Populations have grown enormously over the last 50 years in the Arab Middle East. These countries are experiencing some of the fastest population growth in the world and when the oil has run out the people will still be there and they’ll still need water. It isn’t just the Middle East. The availability of water is at crisis levels already in parts of China, India, and various countries in Africa. Not to mention Mexico which has problems caused by the water drawn from the Colorado by American states upstream.
Water and energy are problems that go hand in hand.
One closing note. If you want to read something guaranteed to make your blood boil, I suggest Cadillac Desert, a history of water management in the American West.
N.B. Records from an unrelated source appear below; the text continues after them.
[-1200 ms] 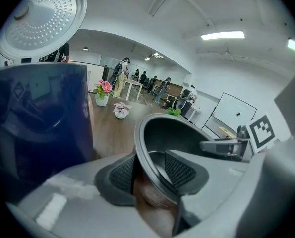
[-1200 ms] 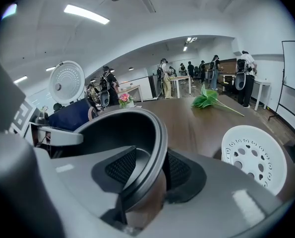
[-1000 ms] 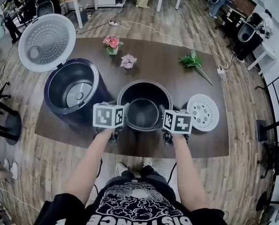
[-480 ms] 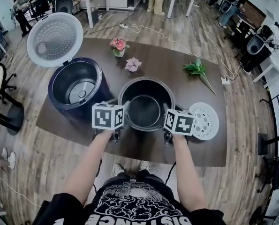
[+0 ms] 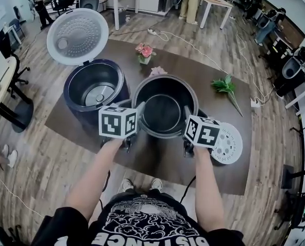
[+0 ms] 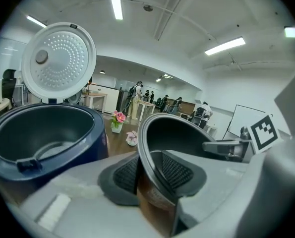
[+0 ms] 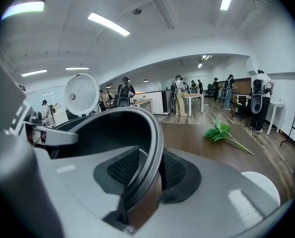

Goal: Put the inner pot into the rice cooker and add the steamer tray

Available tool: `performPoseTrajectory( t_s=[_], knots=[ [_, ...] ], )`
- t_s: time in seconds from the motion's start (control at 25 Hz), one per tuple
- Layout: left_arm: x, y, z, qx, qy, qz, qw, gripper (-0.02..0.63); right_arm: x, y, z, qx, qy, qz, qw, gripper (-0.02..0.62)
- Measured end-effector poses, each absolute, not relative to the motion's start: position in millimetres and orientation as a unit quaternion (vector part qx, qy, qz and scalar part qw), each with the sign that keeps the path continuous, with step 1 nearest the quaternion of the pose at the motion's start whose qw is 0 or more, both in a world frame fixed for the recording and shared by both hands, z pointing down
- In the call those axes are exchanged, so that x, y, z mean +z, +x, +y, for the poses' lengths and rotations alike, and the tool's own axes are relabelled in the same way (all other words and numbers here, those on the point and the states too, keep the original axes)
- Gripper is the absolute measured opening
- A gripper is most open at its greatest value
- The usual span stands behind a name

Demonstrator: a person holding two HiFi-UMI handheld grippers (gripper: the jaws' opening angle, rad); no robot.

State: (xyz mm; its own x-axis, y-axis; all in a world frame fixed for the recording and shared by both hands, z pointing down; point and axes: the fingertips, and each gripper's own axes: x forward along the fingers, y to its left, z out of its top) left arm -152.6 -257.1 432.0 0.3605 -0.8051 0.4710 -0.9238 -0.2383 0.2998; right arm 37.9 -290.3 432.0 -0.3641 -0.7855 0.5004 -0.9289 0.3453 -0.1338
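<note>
Head view: inner pot in two-point carry, cooker not yet loaded

Item: inner pot [image 5: 162, 111], dark, empty, mouth up. It sits between the open rice cooker [image 5: 70, 94] on the person's left and the white steamer tray [image 5: 229, 142], which lies flat on the table [image 5: 203, 76] to the right. It appears to be held clear of the tabletop.

Tools: left gripper [image 6: 149, 172] and right gripper [image 7: 148, 171]. Each set of jaws has just been closing and is now narrowly parted, clamped across the pot's rim, one pad inside the wall and one outside. The grips sit on opposite sides of the rim.

Receiving vessel: the cooker is empty, with its heating plate visible and its lid [image 5: 78, 35] standing fully back.

Handling note (judgement): carry the pot leftward with both grippers level so the rim does not slip in the pads. Centre it over the cavity before lowering, then bring it straight down without tilting. Release only once it rests on the plate, and keep both grippers off the lid.

Outstanding: steamer tray untouched.
</note>
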Motion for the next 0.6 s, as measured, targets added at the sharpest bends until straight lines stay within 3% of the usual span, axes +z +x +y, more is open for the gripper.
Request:
performPoseTrajectory(
  t_s=[0.6],
  knots=[
    [355.9,-179.8,-262.0,0.055,0.77,-0.601,0.207,0.135,349.6,5.2,-316.0,0.125,0.497,-0.848,0.136,0.117]
  ],
)
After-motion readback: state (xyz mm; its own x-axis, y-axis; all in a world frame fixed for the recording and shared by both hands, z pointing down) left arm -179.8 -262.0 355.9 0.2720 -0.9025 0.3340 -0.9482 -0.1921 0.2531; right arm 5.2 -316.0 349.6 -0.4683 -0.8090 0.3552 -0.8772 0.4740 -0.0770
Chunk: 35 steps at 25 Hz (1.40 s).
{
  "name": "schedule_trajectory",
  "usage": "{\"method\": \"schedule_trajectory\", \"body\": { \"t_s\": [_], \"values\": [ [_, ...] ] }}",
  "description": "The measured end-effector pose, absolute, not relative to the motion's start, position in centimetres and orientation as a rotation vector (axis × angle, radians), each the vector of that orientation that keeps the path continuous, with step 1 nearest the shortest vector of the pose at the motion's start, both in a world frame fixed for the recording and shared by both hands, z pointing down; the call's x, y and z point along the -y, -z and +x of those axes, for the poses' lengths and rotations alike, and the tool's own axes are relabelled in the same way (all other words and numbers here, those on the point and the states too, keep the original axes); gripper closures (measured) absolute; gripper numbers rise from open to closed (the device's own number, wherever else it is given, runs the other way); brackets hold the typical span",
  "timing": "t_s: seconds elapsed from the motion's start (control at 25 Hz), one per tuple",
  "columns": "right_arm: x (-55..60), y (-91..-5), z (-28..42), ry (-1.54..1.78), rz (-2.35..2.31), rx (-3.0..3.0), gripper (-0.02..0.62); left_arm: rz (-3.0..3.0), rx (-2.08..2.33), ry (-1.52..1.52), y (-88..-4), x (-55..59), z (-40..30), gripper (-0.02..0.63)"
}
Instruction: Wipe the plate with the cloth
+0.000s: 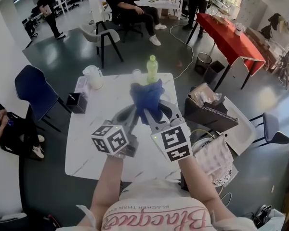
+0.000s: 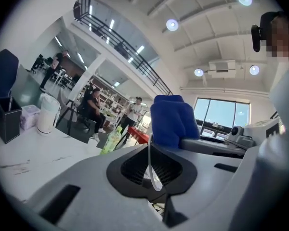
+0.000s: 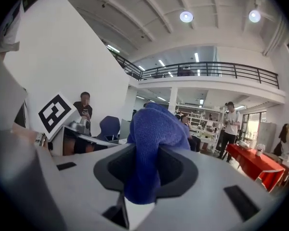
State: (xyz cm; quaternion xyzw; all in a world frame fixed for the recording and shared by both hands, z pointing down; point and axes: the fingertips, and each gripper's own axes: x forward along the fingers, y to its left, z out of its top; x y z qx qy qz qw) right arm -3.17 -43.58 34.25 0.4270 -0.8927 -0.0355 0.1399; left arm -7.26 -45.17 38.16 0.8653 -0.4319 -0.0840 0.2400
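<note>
Both grippers are raised above the white marble table (image 1: 86,148), close together. My left gripper (image 1: 134,114) is shut on the thin white rim of the plate (image 2: 150,159), which the left gripper view shows edge-on between the jaws. In the head view the cloth and the grippers cover the plate. My right gripper (image 1: 152,115) is shut on the blue cloth (image 1: 147,98), which bunches up past its jaws (image 3: 151,138). The left gripper view has the cloth (image 2: 172,119) just right of the plate's edge. Whether it touches the plate I cannot tell.
At the table's far edge stand a green bottle (image 1: 152,67), a small glass (image 1: 136,73) and a white jug (image 1: 93,77), with a black holder (image 1: 77,102) at the left edge. An open cardboard box (image 1: 209,112) sits right of the table, a blue chair (image 1: 33,90) to the left. People are further back.
</note>
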Motion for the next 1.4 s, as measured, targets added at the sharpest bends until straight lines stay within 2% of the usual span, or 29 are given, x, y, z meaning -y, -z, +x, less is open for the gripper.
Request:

While you read it you can listen to Vaughn Monroe and the Sons of the Pioneers singing their 1948 hit: Cool Water.
Of course. If money and energy weren’t an issue, you could simply build de-salinization plants and draw from the ocean. That’s something the US could do, but it’s not really an option for most of the world that is being afflicted is major water shortages.
What’s your point – that we’ll be the last to get hurt by it? That’s some slim comfort, Dave.
Actually, more along the lines that we should expect immigrants. As should our European cousins.
And that we shouldn’t be unduly worried about competition from the Indians or Chinese.
Water management is, oddly enough, a topic that gets my blood boiling. I have to travel to Phoenix often on business and I can’t even tell you how much it pains me to drive through neighborhoods full of green, luscious grass. That’s simply not sustainable or prudent…
“Water and energy are problems that go hand in hand.”
not only does water and energy go hand in hand, but water and most of life go hand in hand; agriculture, employment, education, government, civil unrest, and morale.